It took New Line Cinemas 16 years, about $7 million, and dozens upon dozens of drafts by even more scriptwriters to finally decide how to pit slasher icons Freddy Kreuger and Jason Voorhees against each other on screen. The 2003 final result, Freddy vs. Jason—directed by Ronny Yu from a screenplay by Damian Shannon and Mark Swift—is a perfectly fine horror mash-up. Freddy tells some one-liners, Jason kills some teens, and no one even wins in the end of a film that is, unfortunately, most memorable for Kelly Rowland of all people calling Freddy Krueger a slur that immediately guaranteed this film would age into 2018 terribly.

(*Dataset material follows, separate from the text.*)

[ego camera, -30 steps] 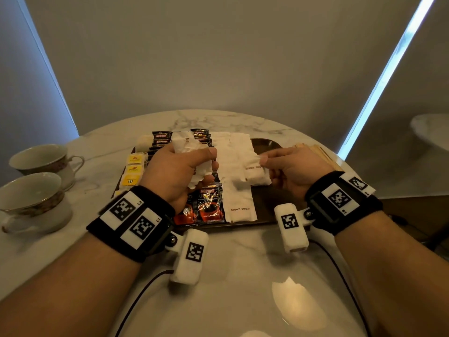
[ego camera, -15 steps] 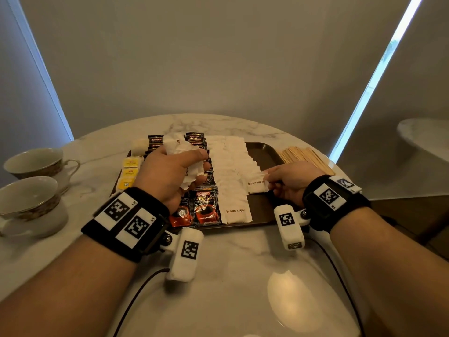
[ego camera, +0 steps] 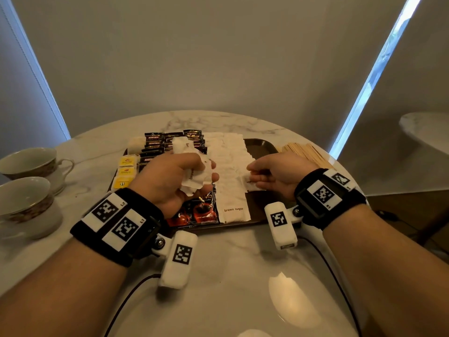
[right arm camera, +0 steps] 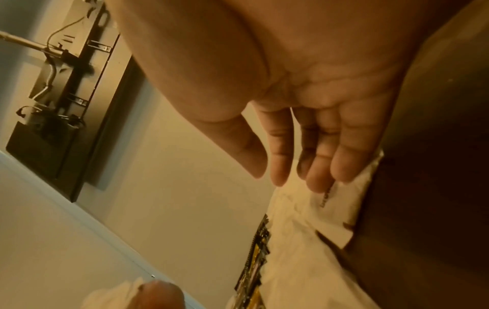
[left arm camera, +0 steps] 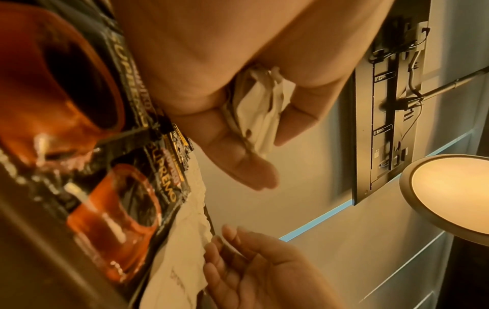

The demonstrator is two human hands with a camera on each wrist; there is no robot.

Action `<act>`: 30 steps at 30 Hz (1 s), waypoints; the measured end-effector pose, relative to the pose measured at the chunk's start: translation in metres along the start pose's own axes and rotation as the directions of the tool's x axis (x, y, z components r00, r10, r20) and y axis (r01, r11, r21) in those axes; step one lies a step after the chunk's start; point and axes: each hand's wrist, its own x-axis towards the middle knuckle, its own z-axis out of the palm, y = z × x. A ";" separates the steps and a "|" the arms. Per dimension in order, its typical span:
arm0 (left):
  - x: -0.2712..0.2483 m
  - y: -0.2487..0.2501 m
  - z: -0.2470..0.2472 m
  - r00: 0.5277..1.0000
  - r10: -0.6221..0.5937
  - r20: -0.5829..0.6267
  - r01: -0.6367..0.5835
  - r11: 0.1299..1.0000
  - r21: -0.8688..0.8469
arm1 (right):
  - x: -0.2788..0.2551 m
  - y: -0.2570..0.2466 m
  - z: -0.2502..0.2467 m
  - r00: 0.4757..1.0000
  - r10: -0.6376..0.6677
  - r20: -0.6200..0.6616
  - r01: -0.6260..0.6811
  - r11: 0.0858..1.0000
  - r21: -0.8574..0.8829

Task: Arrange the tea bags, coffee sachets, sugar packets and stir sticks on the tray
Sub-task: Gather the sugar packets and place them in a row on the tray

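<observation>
Two cups at far left on the counter. Yellow tea bags and dark coffee sachets lined up on the tray. Left hand clutching a crumpled bunch of sugar packets above the sachets; likely to spill some if loosened. Right hand, fingers relaxed and holding nothing, touching the laid sugar row; could nudge it crooked. Stir sticks off the tray, far right.

Two teacups are standing on the table. Three yellow tea bags are lying in a column on the tray. Two red coffee sachets are showing; the sugar packets are overlapping too much for counting.
</observation>
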 end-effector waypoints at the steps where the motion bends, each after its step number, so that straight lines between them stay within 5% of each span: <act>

Afterward, both the Nightmare on Elm Street and Friday the 13th franchises were rebooted, Robert Englund never played Kreuger again, and Freddy vs. Jason just sort of exists in limbo as a final monument to a time when Hollywood still created memorable monsters.

But what could have been. Oh, what Could. Have. Been. In the frenzy to be the person fortunate enough to write these two titans of horror at the same time, more than a dozen writers turned in some beautifully wonky ideas, scripts filled with time-travel, sorcery, court cases, beyond over-the-top violence, and impossible-to-film surprise cameos from other horror legends.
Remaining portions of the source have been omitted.